Конфликт между владевшим Эрнесто стремлением к жизни странника, писателя-путешественника и потребностью включиться в политическую деятельность, отказавшись от позиции стороннего наблюдателя, нашел отражение в его стихотворении «Здесь»:
Я метис еще и в другом смысле.
В тех двух силах, что борются в моем разуме...
И обе притягивают и отвергают друг друга.
Ильда вспоминала о тех месяцах:
«Эрнесто очень тревожился об одной из своих пациенток в больнице, о прачке, которую он называл старуха Мария. Когда он сказал мне, что она в очень плохом состоянии из-за острого приступа астмы, то вид у него был просто сокрушенный. Он так волновался, что я даже начала немного ревновать, поскольку эта Мария почти полностью занимала его мысли. Он каждое утро мчался в больницу, чтобы увидеть ее... Однажды он очень уныло сказал мне, что она, вероятно, не переживет эту ночь, и пошел в больницу дежурить у ее кровати, чтобы попытаться спасти больную. Она все же умерла той ночью, задохнувшись от астмы».
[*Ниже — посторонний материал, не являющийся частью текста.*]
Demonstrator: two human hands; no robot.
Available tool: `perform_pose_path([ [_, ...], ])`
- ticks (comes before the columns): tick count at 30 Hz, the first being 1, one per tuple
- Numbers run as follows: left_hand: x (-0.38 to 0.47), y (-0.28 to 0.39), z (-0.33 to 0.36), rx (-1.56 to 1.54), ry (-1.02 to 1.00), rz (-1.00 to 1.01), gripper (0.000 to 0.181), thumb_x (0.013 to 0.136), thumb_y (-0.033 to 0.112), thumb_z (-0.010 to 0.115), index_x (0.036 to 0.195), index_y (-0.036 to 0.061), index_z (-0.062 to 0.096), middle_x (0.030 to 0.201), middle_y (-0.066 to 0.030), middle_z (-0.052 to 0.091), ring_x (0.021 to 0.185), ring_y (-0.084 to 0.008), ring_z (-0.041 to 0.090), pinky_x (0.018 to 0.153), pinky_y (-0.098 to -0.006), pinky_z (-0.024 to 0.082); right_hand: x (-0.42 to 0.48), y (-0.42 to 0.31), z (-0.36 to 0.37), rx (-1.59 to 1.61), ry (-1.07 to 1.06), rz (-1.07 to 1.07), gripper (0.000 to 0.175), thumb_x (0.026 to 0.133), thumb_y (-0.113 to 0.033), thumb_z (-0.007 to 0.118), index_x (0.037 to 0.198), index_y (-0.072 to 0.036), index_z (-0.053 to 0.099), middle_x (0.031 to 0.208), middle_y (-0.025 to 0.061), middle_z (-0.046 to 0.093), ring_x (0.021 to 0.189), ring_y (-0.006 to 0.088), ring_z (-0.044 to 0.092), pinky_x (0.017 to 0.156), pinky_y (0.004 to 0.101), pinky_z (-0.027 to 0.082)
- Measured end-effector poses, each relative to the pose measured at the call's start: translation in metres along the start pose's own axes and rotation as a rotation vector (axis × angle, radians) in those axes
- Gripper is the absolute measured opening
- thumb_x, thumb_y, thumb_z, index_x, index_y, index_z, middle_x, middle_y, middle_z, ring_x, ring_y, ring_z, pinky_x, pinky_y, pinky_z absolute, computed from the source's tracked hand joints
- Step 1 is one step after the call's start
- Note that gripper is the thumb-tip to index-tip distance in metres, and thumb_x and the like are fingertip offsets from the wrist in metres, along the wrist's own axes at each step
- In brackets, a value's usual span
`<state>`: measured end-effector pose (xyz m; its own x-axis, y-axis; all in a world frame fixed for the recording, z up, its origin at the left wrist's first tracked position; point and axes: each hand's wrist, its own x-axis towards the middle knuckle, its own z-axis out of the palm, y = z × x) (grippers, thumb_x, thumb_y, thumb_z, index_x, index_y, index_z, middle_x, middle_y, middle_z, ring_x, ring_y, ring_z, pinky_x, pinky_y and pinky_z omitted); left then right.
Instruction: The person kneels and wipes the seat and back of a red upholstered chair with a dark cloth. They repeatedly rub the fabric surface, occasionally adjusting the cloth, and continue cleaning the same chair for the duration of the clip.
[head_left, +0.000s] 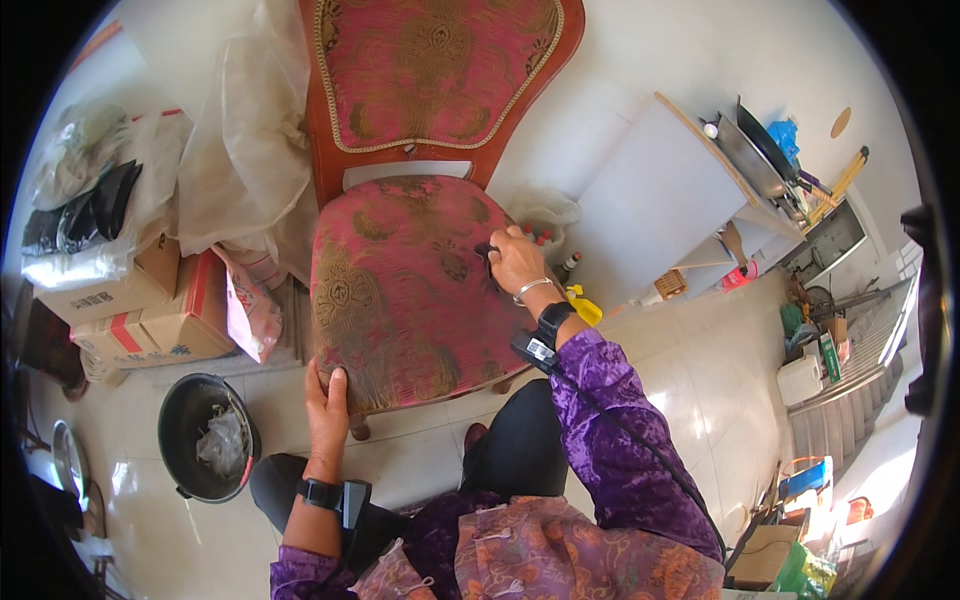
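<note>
An upholstered chair with a red and gold patterned seat and a wooden-framed backrest stands before me. My right hand is closed on a small dark cloth at the seat's right edge; most of the cloth is hidden by the fingers. At the seat's front left corner, my left hand grips the edge, thumb on top and fingers at the side.
A black bucket holding crumpled plastic is on the tiled floor at left. Behind it are cardboard boxes under plastic bags. A yellow spray bottle and a white cabinet with pans on top stand at right.
</note>
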<state>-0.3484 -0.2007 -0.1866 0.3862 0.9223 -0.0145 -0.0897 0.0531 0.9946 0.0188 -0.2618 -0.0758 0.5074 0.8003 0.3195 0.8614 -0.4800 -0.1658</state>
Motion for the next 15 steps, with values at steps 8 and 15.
perform_pose_path([
  [8,0.004,-0.007,0.001,0.111,0.048,0.071,0.060,0.104,0.027,0.062,0.148,-0.0085,0.041,0.136,-0.0162,0.058,0.125,-0.0222,0.054,0.108,-0.0337,0.042,-0.056,-0.015,-0.012,0.187,-0.008,-0.176,0.011,0.086,-0.015,0.070,0.094,-0.011,0.062,0.100,0.0145,0.062,0.096,0.0413,0.063,0.080,0.0523,0.053],
  [15,0.000,0.005,0.003,0.085,0.030,0.049,0.058,0.105,0.026,0.060,0.149,-0.0078,0.042,0.132,-0.0133,0.060,0.119,-0.0195,0.057,0.105,-0.0312,0.044,-0.141,-0.026,-0.034,0.335,-0.092,-0.320,0.013,0.087,-0.015,0.069,0.096,-0.011,0.061,0.095,0.0108,0.059,0.094,0.0371,0.062,0.078,0.0481,0.052],
])
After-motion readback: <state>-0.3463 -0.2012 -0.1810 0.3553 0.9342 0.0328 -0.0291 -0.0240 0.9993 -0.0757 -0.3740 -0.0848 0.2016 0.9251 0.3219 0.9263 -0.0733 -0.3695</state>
Смерть старой прачки произвела большое впечатление на доктора Гевару. Он был возмущен той нищетой, в которой жила эта женщина вместе с дочерью и тремя или четырьмя внуками, и печалился из-за того, она умерла «без боли и славы», как тогда говорили в Мексике.
Смерть старухи вдохновила врача-поэта на новое стихотворение. Это не были хорошие стихи, но в них он последовательно описал нищету женщины, больничную палату и смерть от астмы. В нем имеется обещание «ваши внуки будут жить, чтоб увидеть рассвет», и риторический, но искренний финал: «Я КЛЯНУСЬ», написанный заглавными буквами.